The other side of the equation: single sign out

Single sign on is fairly straightforward to implement: even if you have to write your own OAuth2 provider, there are a lot of gems, tutorials and examples to just help you do that (actually, Devise and Doorkeeper documentation should cover 99% of your needs). Troubles arise when you try to consider the reverse operation: single sign out. To understand the problem and the solution we eventually used, you first need to understand how the sign on with Devise and OAuth2 works.

Let’s say we have two client applications A1 and A2, and the authentication server AS. When a user tries to access A1 for the first time, Devise checks the session cookie associated with the domain name of A1 to see if the user is already locally logged in. If not, it contacts AS and asks for some user credentials. On AS, Devise checks the session cookie associated with AS domain and if the user is not already logged in, it asks for his e-mail and password. Once the user is properly authenticated, AS calls back A1 on a specific callback URL and sends the signed user’s credentials (mainly its UUID). With this information, A1 can retrieve the user from its own database (or create a new one if he does not exist yet) and log him in locally (i.e. set up a proper session cookie). Now when the user goes to A2, the same process takes place, but as he is already logged in on AS, AS calls back A2 directly without presenting the login screen to the user, and A2 logs him in locally. From the user’s point of view, it’s as if he was already logged in on A2.
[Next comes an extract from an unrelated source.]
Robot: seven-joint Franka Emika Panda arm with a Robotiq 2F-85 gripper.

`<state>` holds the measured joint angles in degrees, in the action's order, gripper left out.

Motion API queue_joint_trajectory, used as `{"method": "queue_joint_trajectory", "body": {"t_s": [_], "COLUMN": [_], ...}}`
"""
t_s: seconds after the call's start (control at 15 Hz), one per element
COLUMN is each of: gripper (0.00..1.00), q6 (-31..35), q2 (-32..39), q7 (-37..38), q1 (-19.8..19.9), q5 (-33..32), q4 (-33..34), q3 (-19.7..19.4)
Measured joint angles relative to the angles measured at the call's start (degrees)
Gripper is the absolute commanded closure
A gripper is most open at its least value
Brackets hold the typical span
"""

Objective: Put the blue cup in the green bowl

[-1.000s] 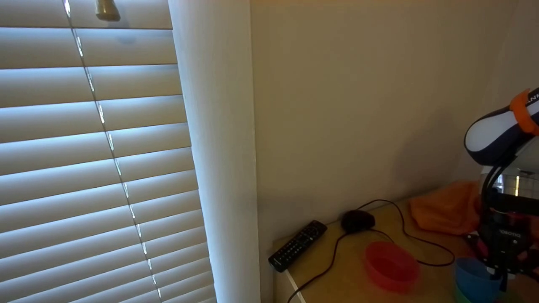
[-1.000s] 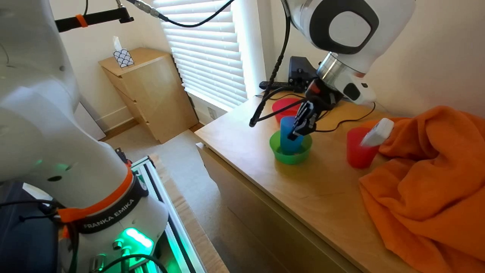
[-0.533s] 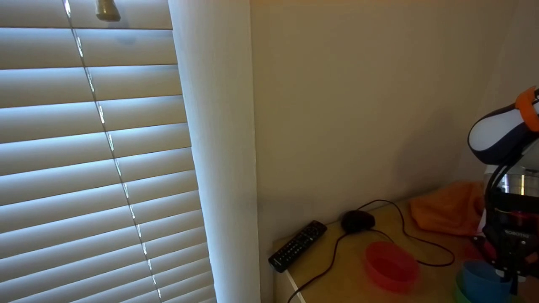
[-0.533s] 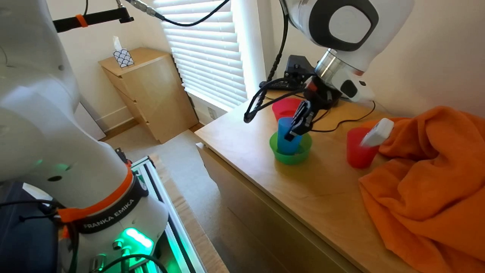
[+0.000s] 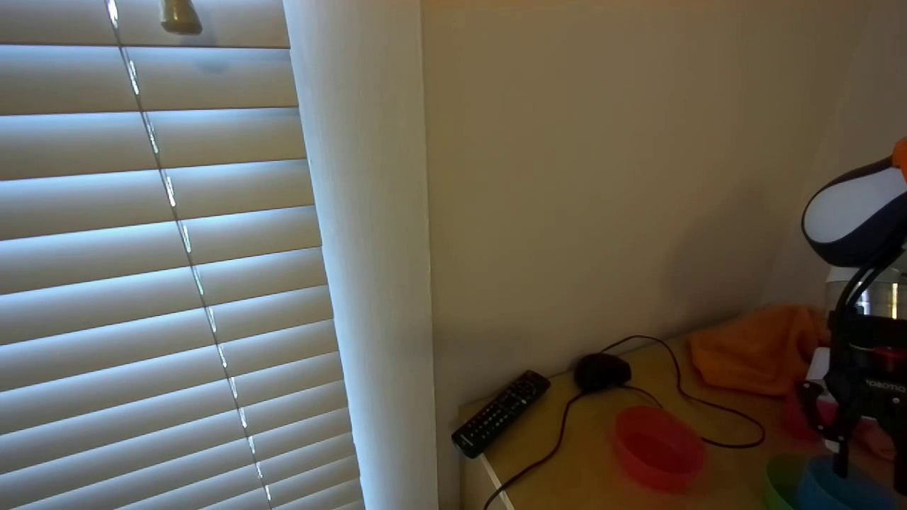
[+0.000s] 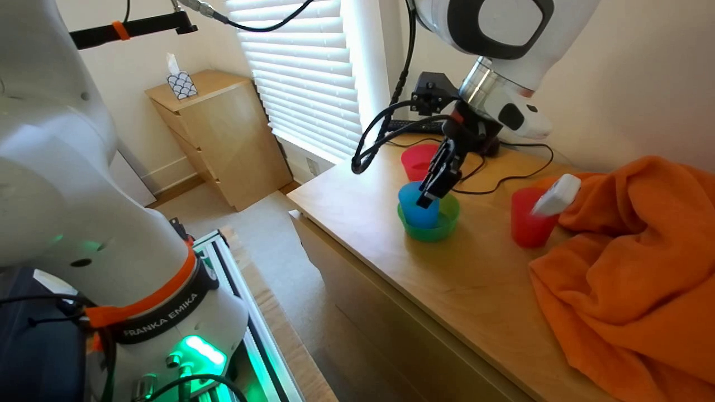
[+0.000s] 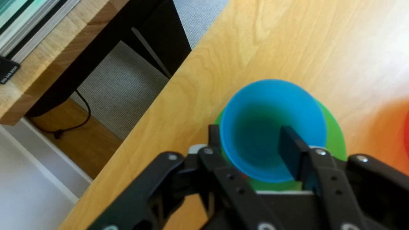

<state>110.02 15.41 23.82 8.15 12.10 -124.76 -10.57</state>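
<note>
The blue cup (image 6: pixel 412 207) sits inside the green bowl (image 6: pixel 451 219) on the wooden dresser top, leaning to one side. Both also show in an exterior view, cup (image 5: pixel 840 489) and bowl (image 5: pixel 779 478), cut by the frame's lower edge. In the wrist view I look down into the cup (image 7: pixel 271 99), with the bowl (image 7: pixel 335 137) showing around it. My gripper (image 7: pixel 250 130) is open, its fingers apart. One finger is just outside the cup's rim and the other is over its mouth. In an exterior view the gripper (image 6: pixel 427 201) is right at the cup; contact is unclear.
A pink-red dish (image 6: pixel 418 162) stands beside the bowl. A red cup (image 6: pixel 528 220) with a white object (image 6: pixel 557 195) and an orange cloth (image 6: pixel 631 268) lie to the other side. A remote (image 5: pixel 502 414), a mouse (image 5: pixel 601 372) and a cable (image 5: pixel 680 382) are near the wall.
My gripper's fingers have spread apart and let go of the cup. The cup now leans more toward the bowl's side. The arm has shifted slightly and risen a little.
</note>
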Motion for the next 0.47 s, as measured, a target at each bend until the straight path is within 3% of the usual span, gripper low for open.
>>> {"method": "queue_joint_trajectory", "body": {"t_s": [0.13,0.47], "gripper": [0.02,0.0], "q6": [0.0,0.29], "q2": [-1.8,-14.52], "q7": [-0.8,-5.05], "q1": [-0.33,-2.09], "q5": [-0.93,-8.55], "q4": [-0.89,-7.84], "q3": [0.2,1.45]}}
The problem is when the user wants to log out. Since he is actually logged in independently on the three applications, if he logs out from AS (i.e. technically his session cookie associated with AS domain is destroyed or invalidated), he is still locally logged in on A1 and A2.

Our solution

The first solution we tried was to implement a logout callback on A1 and A2, that would be called by AS when the user signs out. Unfortunately this didn’t work: the session is specific to each HTTP client (you can be logged in on your Gmail account in Chrome but logged out in Firefox), and since AS had to instanciate its own HTTP client to call back A1 or A2, the session information was lost.

Eventually, the trick was to exploit a specificity of our production environment: the domain of A1, A2 and AS were all of the form xyz.ourcustomer.com. Browsers send back cookies only to servers within the emitting domain, which means that if the browser has saved the three session cookies (from a1.ourcustomer.com, a2.ourcustomer.com and as.ourcustomer.com), it will only send the a1.ourcustomer.com cookie with its requests to A1, because the other two don’t belong to the same domain. However, you can configure your Rails application to mark your session cookies as belonging to the top level domain instead of the fully specified one with the ‘domain’ parameter:

MyApp::Application.config.session_store :cookie_store, :key => "_my_app_key", :domain => :all

Once our three applications were configured this way, their respective session cookies were all emitted as belonging to *.ourcustomer.com and each of them received the three session cookies with each request3. It then sufficed to destroy all three session cookies (since we now had access to them) when logging out from any of the application, effectively logging out from the others as well:

class Users::SessionsController < Devise::SessionsController
def destroy
super
cookies.clear(:domain => :all)
end
end

This solution is probably not the most elegant, but it is now deployed in production for more than one year and without any problem so far. Anyway, if you think of a more orthodox way of doing it, feel free to post it in the comments: we always look forward to improve our applications.

References

Notes

  • [1] Mainly, some parts of the code heavily relied on gems whose newer versions were totally incompatible with the older ones and an upgrade would have forced us to rewrite these parts entirely, something which wasn’t on the planning.
  • [2] To be accurate, OAuth2 is not an authentication mechanism. It is an authorization mechanism to control access to resources. It can however be used for authentication, typically by requesting access to the user’s credentials.
  • [3] However, since each cookie is encrypted with a different secret token, the applications are only able to read the content of their own.